╭──

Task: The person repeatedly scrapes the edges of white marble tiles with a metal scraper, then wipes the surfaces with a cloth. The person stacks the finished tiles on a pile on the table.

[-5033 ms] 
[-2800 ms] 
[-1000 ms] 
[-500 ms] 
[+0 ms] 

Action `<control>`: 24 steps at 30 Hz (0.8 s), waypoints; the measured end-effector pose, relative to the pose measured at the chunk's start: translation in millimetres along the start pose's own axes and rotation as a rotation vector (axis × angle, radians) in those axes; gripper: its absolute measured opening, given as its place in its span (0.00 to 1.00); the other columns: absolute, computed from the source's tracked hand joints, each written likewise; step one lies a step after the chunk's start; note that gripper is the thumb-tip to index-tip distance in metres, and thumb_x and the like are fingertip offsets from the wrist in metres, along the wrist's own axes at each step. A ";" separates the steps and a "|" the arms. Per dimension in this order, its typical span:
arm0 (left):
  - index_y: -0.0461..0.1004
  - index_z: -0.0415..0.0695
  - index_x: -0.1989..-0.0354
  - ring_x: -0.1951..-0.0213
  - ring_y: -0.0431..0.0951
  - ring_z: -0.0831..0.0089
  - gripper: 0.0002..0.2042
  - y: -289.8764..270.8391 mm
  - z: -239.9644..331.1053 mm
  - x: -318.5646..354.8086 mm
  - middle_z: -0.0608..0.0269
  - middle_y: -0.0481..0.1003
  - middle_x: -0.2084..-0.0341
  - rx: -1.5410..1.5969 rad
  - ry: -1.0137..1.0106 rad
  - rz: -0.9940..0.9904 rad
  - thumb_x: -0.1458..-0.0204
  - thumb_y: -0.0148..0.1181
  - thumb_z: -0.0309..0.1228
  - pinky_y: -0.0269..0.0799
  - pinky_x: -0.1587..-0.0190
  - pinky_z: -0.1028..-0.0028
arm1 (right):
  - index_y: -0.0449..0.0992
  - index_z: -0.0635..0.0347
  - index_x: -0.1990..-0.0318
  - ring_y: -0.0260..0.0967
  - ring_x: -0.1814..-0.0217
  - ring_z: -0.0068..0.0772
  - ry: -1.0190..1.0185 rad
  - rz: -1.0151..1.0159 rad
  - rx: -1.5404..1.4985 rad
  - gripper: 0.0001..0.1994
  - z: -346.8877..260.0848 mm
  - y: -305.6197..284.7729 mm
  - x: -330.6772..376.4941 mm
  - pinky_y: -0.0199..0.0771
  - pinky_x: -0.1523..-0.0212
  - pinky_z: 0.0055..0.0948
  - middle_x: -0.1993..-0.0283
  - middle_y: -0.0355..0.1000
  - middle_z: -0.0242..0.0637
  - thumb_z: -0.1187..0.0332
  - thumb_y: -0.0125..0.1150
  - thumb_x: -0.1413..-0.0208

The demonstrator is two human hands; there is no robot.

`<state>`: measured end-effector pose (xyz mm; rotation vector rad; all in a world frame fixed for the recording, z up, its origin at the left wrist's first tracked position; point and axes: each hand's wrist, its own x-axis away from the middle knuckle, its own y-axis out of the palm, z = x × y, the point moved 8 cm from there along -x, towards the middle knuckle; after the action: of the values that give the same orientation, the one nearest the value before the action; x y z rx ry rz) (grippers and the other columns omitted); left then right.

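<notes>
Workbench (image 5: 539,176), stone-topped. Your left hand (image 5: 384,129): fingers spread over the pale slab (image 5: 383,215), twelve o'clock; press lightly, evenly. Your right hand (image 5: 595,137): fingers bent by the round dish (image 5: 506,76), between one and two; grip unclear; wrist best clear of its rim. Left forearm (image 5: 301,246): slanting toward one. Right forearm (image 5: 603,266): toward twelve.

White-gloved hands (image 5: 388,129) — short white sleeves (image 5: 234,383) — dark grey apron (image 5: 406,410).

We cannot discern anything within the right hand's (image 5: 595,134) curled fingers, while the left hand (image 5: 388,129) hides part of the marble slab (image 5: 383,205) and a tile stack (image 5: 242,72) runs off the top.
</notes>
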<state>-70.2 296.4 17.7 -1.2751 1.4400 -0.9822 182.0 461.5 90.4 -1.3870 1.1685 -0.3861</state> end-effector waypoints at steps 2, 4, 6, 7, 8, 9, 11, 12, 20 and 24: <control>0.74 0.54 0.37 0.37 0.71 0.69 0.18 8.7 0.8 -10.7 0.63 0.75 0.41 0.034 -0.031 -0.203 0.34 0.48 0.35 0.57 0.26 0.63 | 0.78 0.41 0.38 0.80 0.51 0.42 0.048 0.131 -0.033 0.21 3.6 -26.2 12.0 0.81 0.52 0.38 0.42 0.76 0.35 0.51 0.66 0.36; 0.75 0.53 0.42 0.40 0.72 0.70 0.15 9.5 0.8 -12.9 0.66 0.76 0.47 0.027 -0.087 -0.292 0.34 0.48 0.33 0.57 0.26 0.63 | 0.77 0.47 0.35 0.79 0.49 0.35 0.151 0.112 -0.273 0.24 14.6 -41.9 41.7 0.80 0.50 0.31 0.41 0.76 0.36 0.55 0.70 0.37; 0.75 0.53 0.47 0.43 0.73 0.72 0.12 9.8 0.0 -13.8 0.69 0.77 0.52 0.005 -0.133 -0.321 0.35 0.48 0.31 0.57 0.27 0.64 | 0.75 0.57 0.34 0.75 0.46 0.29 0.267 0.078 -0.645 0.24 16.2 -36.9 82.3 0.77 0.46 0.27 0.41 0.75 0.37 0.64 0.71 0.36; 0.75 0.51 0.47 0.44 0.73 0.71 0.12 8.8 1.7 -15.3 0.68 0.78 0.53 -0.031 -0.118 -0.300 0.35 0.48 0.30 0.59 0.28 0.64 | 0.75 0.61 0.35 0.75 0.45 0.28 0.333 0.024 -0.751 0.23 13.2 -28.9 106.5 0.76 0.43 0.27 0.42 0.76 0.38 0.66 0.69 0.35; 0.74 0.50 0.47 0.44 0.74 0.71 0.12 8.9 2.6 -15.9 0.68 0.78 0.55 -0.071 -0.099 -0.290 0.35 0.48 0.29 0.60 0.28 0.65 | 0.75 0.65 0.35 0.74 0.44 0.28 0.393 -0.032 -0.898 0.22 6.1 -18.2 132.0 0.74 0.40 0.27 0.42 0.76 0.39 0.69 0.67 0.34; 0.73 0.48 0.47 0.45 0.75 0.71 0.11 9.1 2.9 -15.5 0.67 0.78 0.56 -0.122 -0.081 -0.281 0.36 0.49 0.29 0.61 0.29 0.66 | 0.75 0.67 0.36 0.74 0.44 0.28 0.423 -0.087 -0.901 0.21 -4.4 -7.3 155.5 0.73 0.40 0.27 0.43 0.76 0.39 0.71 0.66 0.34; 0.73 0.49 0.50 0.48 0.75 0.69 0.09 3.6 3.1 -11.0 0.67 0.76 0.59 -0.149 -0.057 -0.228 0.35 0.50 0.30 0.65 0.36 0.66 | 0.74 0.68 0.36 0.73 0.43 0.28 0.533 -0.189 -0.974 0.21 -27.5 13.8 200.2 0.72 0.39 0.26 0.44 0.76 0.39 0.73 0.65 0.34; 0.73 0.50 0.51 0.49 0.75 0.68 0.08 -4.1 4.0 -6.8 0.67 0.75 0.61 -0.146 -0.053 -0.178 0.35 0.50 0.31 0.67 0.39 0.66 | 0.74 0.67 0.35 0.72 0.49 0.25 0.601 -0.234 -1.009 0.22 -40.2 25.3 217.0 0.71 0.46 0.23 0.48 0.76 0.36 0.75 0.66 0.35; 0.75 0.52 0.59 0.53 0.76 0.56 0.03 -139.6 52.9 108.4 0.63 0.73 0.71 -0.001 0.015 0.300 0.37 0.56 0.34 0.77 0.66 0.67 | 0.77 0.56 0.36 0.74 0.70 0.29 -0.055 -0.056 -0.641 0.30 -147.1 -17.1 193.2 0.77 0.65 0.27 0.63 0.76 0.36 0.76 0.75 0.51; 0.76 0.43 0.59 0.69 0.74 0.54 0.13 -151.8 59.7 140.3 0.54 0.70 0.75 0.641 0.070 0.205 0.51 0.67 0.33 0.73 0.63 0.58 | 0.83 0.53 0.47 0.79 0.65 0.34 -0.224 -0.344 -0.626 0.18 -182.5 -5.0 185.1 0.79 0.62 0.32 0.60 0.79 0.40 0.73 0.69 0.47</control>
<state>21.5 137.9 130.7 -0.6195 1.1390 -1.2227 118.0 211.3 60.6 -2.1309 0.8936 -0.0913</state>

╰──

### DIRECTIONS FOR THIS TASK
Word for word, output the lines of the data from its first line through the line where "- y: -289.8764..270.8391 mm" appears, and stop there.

### RESPONSE AREA
Task: The person repeatedly scrapes the edges of white marble tiles with a metal scraper, then wipes the surfaces with a cloth. The person stacks the finished tiles on a pile on the table.

[-5033 ms] 
[-2800 ms] 
[-1000 ms] 
[-500 ms] 
[+0 ms] 

Action `<control>`: 24 steps at 30 Hz (0.8 s), waypoints; the measured end-effector pose, relative to the pose measured at the chunk's start: translation in millimetres along the start pose's own axes and rotation as a rotation vector (axis × angle, radians) in those axes; gripper: its absolute measured opening, given as its place in its span (0.00 to 1.00); the other columns: absolute, computed from the source's tracked hand joints, each written likewise; step one lies a step after the chunk's start; note that gripper is the thumb-tip to index-tip distance in metres, and thumb_x and the like are fingertip offsets from the wrist in metres, along the wrist's own axes at each step. A ";" separates the steps and a "|" the arms. Per dimension in this order, its typical span:
arm0 (left):
  - index_y: -0.0461..0.1004
  - index_z: -0.0415..0.0695
  - index_x: -0.1989..-0.0354
  - ring_x: -0.1951..-0.0213
  - ring_y: -0.0431..0.0951
  - ring_z: -0.0831..0.0089
  - gripper: 0.0002..0.2042
  - y: -289.8764..270.8391 mm

That concludes the answer to the exercise.